● **Exercise aim**
Exactly the lines from the line containing "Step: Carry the" through the last line of the entries below should appear in the answer, reproduced verbatim.

● **Input data**
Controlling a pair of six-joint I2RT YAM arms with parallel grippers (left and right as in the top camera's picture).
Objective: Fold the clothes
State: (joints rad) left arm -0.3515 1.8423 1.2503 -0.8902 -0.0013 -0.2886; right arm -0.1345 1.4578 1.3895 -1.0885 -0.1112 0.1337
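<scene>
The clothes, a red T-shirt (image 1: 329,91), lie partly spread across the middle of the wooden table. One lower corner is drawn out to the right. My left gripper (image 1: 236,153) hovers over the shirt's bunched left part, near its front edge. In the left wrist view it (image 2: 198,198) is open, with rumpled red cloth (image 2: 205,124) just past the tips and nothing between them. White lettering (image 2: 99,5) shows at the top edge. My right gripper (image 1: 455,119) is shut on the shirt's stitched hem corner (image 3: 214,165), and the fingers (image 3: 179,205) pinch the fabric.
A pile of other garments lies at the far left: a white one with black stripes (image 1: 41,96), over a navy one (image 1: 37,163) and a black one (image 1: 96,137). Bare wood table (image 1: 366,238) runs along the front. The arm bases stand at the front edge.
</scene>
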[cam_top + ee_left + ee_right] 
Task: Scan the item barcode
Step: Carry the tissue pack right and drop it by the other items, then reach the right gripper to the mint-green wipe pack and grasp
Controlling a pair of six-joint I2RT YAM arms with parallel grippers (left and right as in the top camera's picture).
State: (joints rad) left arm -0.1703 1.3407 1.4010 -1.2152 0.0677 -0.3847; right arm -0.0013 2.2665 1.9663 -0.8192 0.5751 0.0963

● **Response to the exercise**
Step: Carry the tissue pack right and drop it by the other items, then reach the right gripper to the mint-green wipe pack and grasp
Controlling a pair of six-joint I2RT YAM arms with parallel grippers (left and right as in the top camera's picture).
State: (joints rad) left arm -0.1703 1.3407 1.4010 -1.2152 0.0677 -0.3847; right arm -0.0013 2.2665 1.9663 -0.8192 0.5751 0.0963

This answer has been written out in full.